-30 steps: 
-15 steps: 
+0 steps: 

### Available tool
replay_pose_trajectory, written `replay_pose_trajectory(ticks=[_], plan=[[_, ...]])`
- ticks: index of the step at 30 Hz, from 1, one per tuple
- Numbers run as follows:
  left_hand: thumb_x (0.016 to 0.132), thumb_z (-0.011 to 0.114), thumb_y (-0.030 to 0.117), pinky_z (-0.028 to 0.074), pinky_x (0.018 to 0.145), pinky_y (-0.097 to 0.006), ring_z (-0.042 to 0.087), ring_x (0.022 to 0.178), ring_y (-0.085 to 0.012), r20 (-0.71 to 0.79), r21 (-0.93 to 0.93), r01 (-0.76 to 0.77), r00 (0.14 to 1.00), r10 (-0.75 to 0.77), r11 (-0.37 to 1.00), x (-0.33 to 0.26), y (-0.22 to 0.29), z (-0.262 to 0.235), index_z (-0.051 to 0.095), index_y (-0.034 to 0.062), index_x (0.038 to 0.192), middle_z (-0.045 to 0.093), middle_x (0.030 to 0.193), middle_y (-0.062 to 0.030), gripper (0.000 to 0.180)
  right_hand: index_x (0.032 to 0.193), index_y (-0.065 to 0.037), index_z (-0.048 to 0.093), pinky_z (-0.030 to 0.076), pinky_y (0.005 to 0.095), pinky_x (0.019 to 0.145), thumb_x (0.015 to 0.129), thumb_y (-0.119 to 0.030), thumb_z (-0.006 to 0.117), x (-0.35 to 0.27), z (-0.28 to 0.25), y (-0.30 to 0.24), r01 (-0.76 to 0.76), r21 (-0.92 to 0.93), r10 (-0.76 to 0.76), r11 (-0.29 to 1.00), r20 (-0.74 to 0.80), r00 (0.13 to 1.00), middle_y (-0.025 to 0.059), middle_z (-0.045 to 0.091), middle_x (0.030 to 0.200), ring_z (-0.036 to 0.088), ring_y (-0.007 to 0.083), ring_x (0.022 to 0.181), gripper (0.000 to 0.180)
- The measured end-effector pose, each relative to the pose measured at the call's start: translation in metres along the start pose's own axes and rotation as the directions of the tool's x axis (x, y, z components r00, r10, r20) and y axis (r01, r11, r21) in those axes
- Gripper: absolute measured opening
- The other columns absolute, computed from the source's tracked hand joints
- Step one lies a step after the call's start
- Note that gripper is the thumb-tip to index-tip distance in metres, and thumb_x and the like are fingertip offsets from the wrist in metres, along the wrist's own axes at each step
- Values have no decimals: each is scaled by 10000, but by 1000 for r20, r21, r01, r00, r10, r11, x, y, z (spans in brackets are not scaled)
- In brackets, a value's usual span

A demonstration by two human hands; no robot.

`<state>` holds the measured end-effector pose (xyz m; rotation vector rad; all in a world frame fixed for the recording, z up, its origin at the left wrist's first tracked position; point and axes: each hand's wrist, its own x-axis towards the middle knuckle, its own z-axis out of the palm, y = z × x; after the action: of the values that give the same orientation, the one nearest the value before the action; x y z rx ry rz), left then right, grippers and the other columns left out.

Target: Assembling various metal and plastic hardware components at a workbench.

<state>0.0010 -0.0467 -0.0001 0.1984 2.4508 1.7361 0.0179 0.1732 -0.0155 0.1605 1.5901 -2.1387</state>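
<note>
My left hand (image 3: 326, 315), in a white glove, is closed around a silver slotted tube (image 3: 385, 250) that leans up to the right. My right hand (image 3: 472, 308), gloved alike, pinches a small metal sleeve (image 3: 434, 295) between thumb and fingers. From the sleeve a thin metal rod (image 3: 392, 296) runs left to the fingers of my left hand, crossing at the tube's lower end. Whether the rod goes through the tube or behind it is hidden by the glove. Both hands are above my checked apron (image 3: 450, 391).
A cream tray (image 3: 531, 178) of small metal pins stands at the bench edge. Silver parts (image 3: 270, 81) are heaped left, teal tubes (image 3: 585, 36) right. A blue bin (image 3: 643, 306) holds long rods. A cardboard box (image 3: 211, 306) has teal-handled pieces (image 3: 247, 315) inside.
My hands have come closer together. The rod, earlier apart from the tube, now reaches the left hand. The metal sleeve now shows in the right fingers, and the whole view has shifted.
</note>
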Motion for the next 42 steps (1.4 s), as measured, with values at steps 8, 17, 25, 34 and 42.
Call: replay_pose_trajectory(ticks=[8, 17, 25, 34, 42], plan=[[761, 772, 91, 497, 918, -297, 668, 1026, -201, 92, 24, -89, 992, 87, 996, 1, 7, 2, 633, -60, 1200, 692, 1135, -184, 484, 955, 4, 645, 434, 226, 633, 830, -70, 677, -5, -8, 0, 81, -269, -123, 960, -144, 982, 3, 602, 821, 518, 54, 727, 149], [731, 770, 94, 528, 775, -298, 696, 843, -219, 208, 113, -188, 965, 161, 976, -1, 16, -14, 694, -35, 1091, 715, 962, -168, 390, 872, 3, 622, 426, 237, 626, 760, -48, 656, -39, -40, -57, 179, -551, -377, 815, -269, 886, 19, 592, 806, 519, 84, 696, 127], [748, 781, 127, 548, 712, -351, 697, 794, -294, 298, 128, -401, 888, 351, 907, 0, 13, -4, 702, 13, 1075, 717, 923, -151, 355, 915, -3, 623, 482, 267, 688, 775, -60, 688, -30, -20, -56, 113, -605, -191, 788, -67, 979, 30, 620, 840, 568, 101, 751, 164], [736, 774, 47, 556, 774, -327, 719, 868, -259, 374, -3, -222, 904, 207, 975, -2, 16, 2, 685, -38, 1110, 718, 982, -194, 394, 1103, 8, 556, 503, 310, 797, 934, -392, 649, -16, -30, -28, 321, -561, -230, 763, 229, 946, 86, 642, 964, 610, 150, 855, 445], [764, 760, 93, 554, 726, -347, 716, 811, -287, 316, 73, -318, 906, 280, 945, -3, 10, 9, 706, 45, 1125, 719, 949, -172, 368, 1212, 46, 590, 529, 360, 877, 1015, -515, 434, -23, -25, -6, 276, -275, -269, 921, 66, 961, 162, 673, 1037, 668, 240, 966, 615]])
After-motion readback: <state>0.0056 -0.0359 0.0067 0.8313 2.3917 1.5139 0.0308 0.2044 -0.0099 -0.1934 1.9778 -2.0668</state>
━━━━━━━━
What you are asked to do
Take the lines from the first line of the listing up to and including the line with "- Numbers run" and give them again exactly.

Exercise solution
-30 steps: 
-15 steps: 
+0 steps: 

### Available tool
replay_pose_trajectory, written `replay_pose_trajectory(ticks=[_], plan=[[_, ...]])`
- ticks: index of the step at 30 Hz, from 1, one per tuple
- Numbers run as follows:

Besides this answer, nothing more is needed.